④やる気を尺度化した新バージョンのやる気スイッチグラフでのリサーチを検討中である

講演する守屋普久子医師

 

セミナー後のアンケートでは、やる気の可視化について、大きな反響が得られたそうです。

 

事例報告からのtopics

1、熊本大学医学部付属病院 乳腺内分泌外科 指宿 睦子 先生

  仕事へのやる気を継続させるためには、チーム医療を基本体制としたタスク分散型診療を!

  医師(外科医)の労働時間の再考と環境整備を!

    ”労働への評価、タスク分散減責、品質向上への研鑽、ライフイベントへの支援”

 

2、国立病院機構熊本医療センター 小児科 楠木 翔一朗 先生

  (楠木先生は、産婦人科医の妻とともに、一人娘の子育てに取り組んでおられます)

  子育ては楽しい!!!

  育児中の医師としてのやる気は、男女に関係なく、周囲の理解やサポートによって影響を受け、支えられる。

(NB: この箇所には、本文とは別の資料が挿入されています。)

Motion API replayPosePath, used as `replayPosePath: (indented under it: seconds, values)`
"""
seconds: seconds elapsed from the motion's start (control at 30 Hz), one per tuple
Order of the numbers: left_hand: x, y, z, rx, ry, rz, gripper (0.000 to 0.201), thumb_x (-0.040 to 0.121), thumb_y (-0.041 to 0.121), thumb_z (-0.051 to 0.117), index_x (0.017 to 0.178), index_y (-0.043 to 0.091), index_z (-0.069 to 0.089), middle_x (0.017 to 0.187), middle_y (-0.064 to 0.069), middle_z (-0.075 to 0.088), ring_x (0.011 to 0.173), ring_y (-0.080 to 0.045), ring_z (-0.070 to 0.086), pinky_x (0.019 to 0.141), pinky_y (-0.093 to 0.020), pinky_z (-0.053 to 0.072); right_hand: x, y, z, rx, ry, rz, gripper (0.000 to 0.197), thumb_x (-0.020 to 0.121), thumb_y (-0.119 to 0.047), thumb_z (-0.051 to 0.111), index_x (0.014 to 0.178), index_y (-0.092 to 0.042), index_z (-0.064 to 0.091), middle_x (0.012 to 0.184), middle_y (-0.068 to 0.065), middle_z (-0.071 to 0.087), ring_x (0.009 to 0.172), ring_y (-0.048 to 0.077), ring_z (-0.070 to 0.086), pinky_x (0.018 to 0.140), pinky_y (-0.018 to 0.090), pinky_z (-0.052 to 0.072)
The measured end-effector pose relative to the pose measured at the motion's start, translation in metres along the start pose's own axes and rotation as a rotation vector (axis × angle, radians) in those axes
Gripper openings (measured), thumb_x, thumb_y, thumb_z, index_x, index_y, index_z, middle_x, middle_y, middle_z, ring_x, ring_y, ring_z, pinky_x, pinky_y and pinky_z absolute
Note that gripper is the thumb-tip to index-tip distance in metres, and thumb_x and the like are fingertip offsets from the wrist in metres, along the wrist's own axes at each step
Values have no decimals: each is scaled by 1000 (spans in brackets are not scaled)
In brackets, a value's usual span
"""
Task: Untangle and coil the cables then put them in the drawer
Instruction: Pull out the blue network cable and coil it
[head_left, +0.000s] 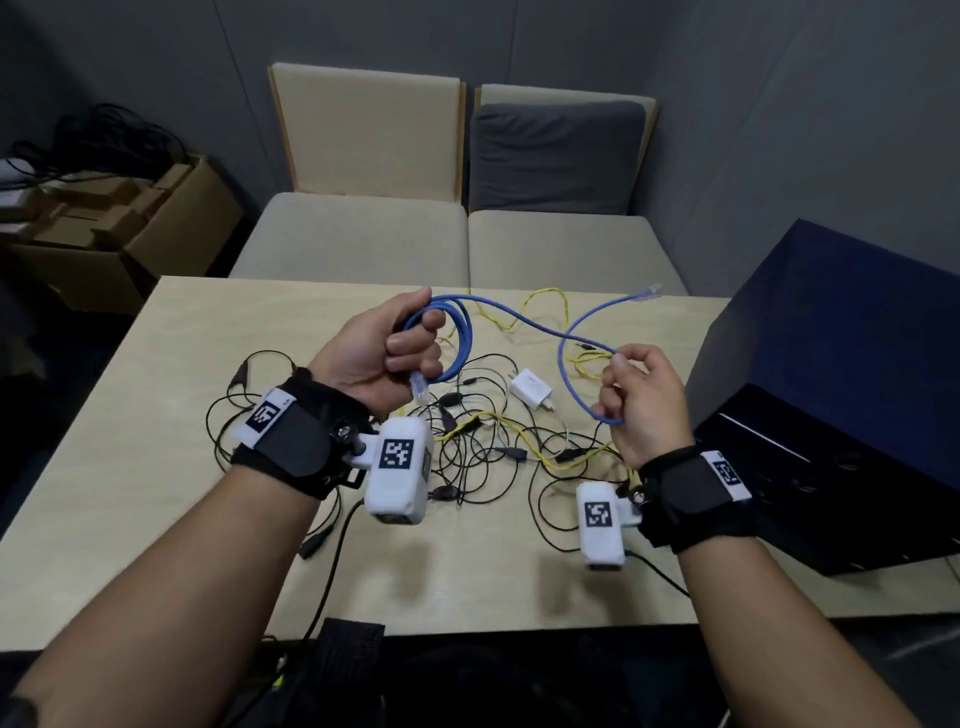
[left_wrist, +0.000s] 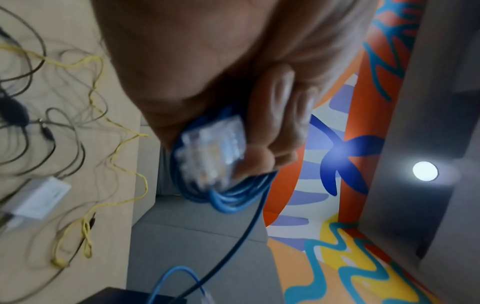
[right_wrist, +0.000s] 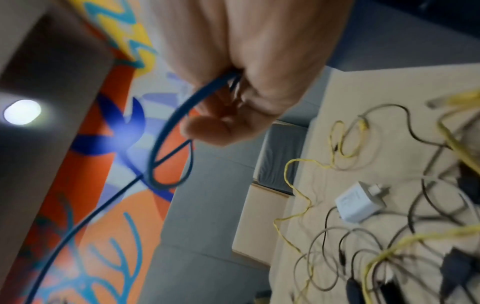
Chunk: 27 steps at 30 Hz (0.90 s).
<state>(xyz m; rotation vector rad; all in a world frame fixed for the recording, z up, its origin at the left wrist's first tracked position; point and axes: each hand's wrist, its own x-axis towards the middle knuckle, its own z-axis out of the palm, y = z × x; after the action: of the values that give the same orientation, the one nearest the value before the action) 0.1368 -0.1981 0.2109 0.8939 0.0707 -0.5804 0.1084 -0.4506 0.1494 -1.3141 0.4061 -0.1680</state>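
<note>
A blue network cable (head_left: 524, 325) hangs in the air between both hands above the table (head_left: 130, 415). My left hand (head_left: 387, 353) grips a small coil of it (left_wrist: 228, 201), with one clear plug (left_wrist: 210, 152) sticking out below the fingers. My right hand (head_left: 636, 395) pinches the cable (right_wrist: 166, 131) further along, where it forms a loose loop; the other clear plug (head_left: 647, 293) points up and away. Under the hands lies a tangle of black cables (head_left: 467, 457) and a yellow cable (head_left: 524, 431). The dark drawer unit (head_left: 841, 405) stands at the table's right.
A white charger plug (head_left: 531, 388) lies in the tangle. Two beige seats (head_left: 457, 239) stand behind the table. Cardboard boxes (head_left: 104, 223) with more black cables sit at the far left. A black cable (head_left: 332, 561) runs off the table's near edge.
</note>
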Motion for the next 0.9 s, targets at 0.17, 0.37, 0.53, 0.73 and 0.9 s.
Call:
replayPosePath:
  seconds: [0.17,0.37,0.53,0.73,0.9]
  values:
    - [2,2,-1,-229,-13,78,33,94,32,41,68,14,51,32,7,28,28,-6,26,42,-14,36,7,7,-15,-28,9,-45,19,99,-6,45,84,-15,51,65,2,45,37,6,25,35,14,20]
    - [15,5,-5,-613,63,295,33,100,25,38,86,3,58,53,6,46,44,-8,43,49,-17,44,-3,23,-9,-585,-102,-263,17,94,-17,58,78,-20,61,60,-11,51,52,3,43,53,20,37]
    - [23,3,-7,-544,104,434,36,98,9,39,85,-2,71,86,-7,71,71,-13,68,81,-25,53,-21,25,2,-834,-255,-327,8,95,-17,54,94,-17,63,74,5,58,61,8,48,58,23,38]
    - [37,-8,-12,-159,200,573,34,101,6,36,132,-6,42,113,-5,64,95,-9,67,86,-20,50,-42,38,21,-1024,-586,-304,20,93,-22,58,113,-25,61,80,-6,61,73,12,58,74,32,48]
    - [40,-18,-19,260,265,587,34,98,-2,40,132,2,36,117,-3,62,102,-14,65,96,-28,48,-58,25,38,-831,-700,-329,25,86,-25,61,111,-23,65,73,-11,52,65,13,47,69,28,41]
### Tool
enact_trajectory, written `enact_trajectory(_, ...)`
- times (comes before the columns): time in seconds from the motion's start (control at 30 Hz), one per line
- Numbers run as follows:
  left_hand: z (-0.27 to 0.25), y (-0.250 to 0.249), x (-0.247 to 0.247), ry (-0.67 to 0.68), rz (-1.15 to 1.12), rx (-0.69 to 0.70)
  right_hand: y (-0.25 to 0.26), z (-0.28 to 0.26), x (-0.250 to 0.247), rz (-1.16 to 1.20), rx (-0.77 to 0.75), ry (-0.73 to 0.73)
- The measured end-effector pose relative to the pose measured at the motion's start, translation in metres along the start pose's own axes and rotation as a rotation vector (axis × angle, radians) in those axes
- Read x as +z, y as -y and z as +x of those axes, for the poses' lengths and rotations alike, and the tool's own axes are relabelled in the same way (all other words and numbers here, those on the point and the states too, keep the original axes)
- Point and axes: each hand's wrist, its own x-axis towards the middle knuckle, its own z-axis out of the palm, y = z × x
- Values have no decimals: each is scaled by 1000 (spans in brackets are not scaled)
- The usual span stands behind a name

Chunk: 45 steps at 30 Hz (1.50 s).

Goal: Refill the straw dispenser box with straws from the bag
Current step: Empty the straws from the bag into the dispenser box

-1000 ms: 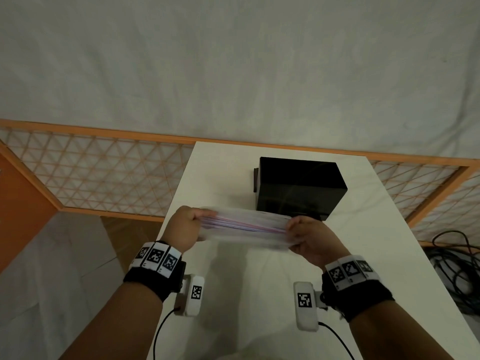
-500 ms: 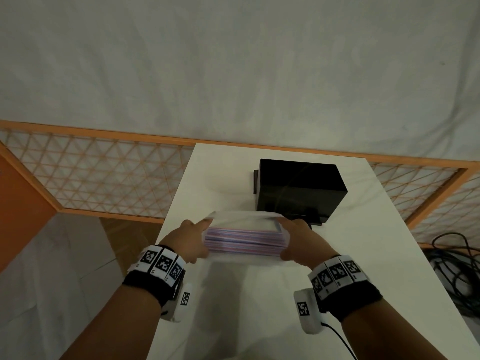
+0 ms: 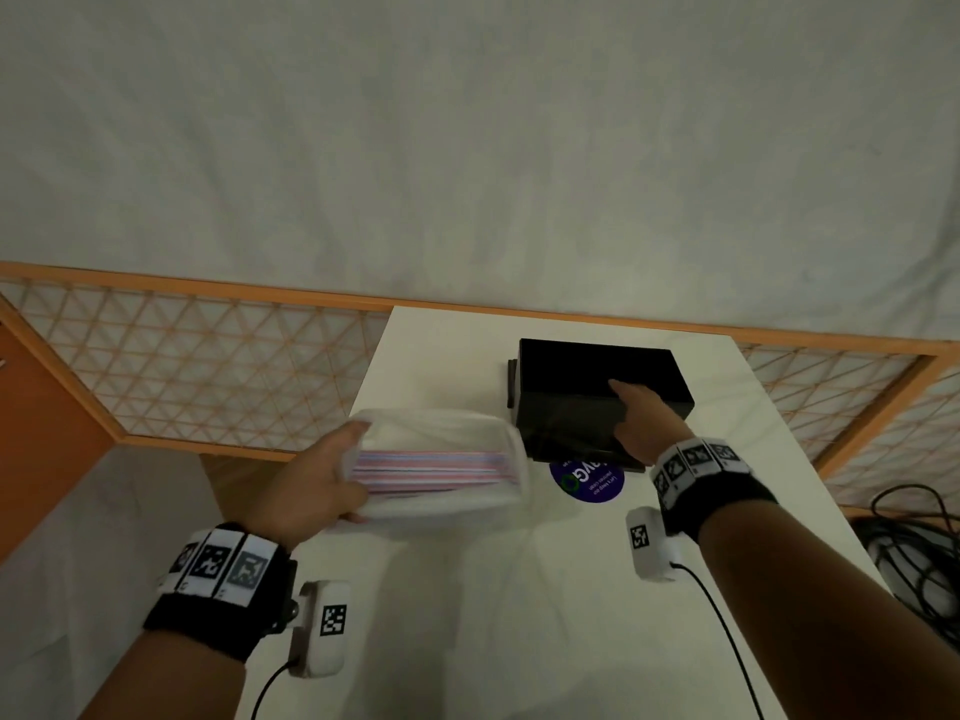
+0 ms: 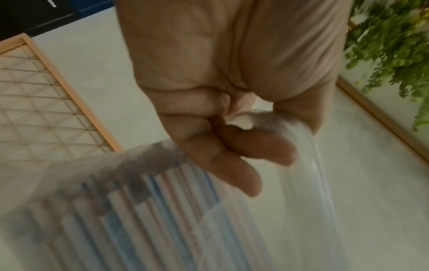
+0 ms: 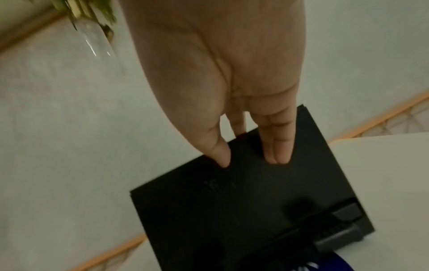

  男性医師は、育児に参加しても医師としての充実感・達成感を得やすい。反対に父親としての充実感・達成感は低い

  育児と仕事を両立するうえで、抱える悩みや問題は、男女とも大きく異なることはない

 

熊本大学病院病院長 水田 博志 先生、熊本県医師会男女共同参画担当理事・九州中央リハビリテーション学院学院長 河野 文夫 先生、熊本YMCA放課後サザンスクールの取組について報告された桑原 奈緒子さん、そして「医療人のやる気スイッチ」をテーマに取り上げた下さった、熊本大学病院地域医療支援機構専任医師の後藤理英子先生に、この場を借りてお礼を申し上げます。